Così, assenti per buona parte dello scrutinio, legati da una galateo di rispetto reciproco apparentemente infrangibile, ma innegabilmente concorrenziale, lo spettro di Massimo D’Alema e quello di Giorgio Napolitano si rincorrono l’un l’altro per tutto il giorno in Transatlantico. Se non altro perché tutti i deputati della coalizione restano nel mistero, combattuti tra due interrogativi. Il primo: se non è un gioco concordato chi ha fregato chi, fra i due compagni di partito? Il secondo: ma se Napolitano è il candidato ufficiale, un candidato che dalla quarta votazione potrà disporre anche di una maggioranza autonoma - alla fine - come è possibile che salti fuori D’Alema?
Sembra che anche il Parlamento italiano sia dominato dal dilemma che insegue il personaggio più brillante e controverso della Quercia, quello di essere considerato sempre troppo o troppo poco. L’uomo delle grandi strategie, l’architetto delle più grandi costruzioni, il progettista geniale che però non riesce a concludere nessuno dei suoi disegni: né la Bicamerale, né la premiership, né la presidenza della Camera, e ora nemmeno il Colle. Sempre brillantemente quasi, mai compiuto, magari mediocremente ma compiuto.
Il vero dato di fatto è che partito come outsider, Napolitano ha preso nelle ore di ieri quota e credibilità: nessuno pensa che si possa indurlo a ritirarsi, né che lui abbia intenzione di farlo. E la prova migliore è nelle facce dei due uomini che in modo diverso gli sono più legati. Il primo, Emanuele Macaluso, storico compagno di mille battaglie, grande vecchio della sinistra socialdemocratica e riformista ha scritto il suo editoriale, abbottonandosi in una nube di cortese, e semi-istituzionale riserbo. Però, alla fine, non nasconde la sua trepidazione: «Ho scritto perché secondo me Napolitano è un ottimo possibile presidente, il migliore possibile. È un garantista vero di cui nessuno dovrà aver paura, o timore, uno che farà osservare le regole». Ha scritto di Napolitano, non di D’Alema, e anche questo è un fatto lapalissiano ma decisivo: «Il candidato - dice serissimo - è Napolitano. Quindi parliamo di lui».
Insomma, nei capannelli dei deputati, soprattutto quelli diessini, ci si chiede se D’Alema non abbia sbagliato la mossa, mettendo in campo uno che si è rivelato più coriaceo del previsto. Marco Minniti, da sempre fedelissimo del presidente dei Ds dà un’altra lettura: «Io direi che Napolitano è già presidente al 70%. Massimo, che ha contribuito a questa candidatura lo sapeva benissimo. E poi una cosa è indubitabile: dopo che si è detto a Napolitano di stare in campo per tre scrutinii, non si può certo chiedergli di tirarsi indietro al quarto...».

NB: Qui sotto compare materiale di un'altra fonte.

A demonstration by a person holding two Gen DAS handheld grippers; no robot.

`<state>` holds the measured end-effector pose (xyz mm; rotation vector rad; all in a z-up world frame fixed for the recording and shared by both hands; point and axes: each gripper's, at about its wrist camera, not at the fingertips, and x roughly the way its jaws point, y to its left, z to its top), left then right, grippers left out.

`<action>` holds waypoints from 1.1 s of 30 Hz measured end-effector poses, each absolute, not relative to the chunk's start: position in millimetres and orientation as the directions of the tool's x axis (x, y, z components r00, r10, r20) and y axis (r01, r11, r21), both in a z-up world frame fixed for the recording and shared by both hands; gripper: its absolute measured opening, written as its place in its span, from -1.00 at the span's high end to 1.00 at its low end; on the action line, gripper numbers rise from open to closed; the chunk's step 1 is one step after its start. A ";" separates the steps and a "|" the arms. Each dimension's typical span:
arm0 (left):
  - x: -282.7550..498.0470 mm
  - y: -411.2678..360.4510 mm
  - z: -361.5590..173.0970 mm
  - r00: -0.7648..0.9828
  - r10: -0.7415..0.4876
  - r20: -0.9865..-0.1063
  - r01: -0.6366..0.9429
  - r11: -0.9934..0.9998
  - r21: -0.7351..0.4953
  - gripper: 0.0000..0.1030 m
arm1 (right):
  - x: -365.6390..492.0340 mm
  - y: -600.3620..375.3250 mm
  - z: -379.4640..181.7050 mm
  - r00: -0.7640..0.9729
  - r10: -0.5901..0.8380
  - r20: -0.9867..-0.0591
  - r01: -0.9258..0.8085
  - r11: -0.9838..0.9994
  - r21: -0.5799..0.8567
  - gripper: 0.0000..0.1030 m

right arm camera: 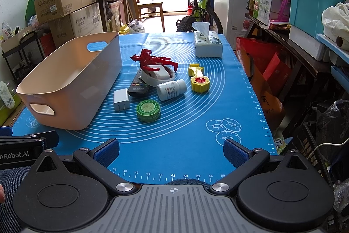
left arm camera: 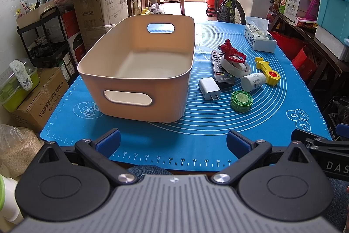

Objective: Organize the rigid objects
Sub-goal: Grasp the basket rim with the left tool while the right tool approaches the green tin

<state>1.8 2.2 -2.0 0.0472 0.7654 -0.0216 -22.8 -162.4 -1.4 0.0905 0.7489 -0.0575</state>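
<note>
A beige plastic bin with cut-out handles (left arm camera: 139, 67) is sitting empty on the blue silicone mat (left arm camera: 196, 145), ahead and slightly left of the left gripper (left arm camera: 173, 140), apparently placed there as the destination for the loose items. Those items are lying clustered just to the bin's right, ahead of the right gripper (right arm camera: 171, 150), probably so that hand can feed them across.

Nearest the right gripper is the round green ointment tin (right arm camera: 148, 110), with the white wall charger (right arm camera: 121, 99) just beside it on the left. Farther ahead are lying the white pill bottle on its side (right arm camera: 172, 89), the black remote control (right arm camera: 138, 85), the yellow plastic toy tool with a red button (right arm camera: 199, 78), and a red action figure (right arm camera: 153, 60) resting across a white round case (right arm camera: 158, 76). A tissue box (right arm camera: 208, 44) is standing well beyond.

Both grippers are hanging at the near edge of the mat with jaws spread wide, holding nothing and touching nothing. Judging by this, no item has been binned yet.
</note>
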 end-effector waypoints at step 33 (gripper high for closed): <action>112.2 87.1 63.6 0.704 0.044 -0.709 -0.046 0.999 0.017 -0.98 | 65.6 -146.6 49.2 0.780 -0.012 -0.625 0.093 0.991 0.098 -0.95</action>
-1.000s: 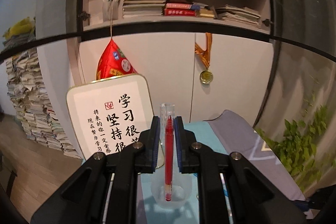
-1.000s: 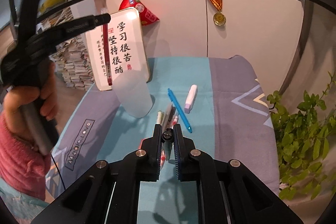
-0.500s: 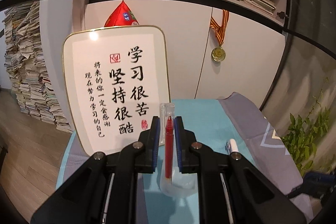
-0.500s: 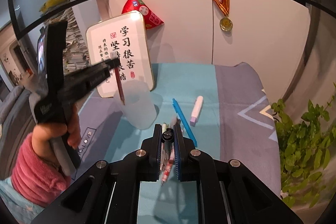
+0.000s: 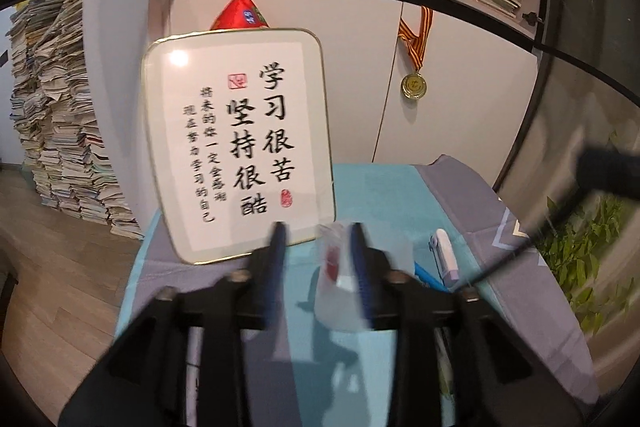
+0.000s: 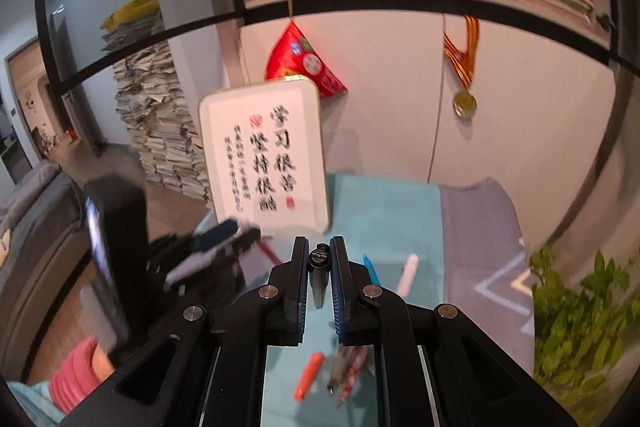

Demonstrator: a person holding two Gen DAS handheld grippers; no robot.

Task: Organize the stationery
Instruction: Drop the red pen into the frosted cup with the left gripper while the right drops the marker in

Già il nodo è quello. Così le malelingue suggeriscono che qualcuno, al Botteghino, fosse convinto che Napolitano sarebbe stato impallinato dalla Casa delle libertà e abbia sbagliato i conti, se non altro perché - voto a parte - il padre spirituale del riformismo italiano ha raccolto dichiarazioni lusinghiere e possibilità di apertura di An e Udc. Anche perché - chiunque avesse commesso questo errore di valutazione - non c’è dubbio che il primo a ritrovarsi con un problema fra capo e collo sarebbe Piero Fassino. Infatti a quel punto, dopo due sconfitte a D’Alema resterebbe solo il tris della carta di riserva: vicepremier, ministro degli Esteri e capodelegazione della Quercia.

E in quel caso Fassino resterebbe «confinato» al Botteghino senza possibilità di ingresso al governo, per un diktat posto dallo stesso D’Alema. A ben vedere ci sono tre vite appese a un filo, quando domani, la nube di schede bianche si diraderà, e uno dei due «fantasmi» di ieri si reincarnerà sul Colle.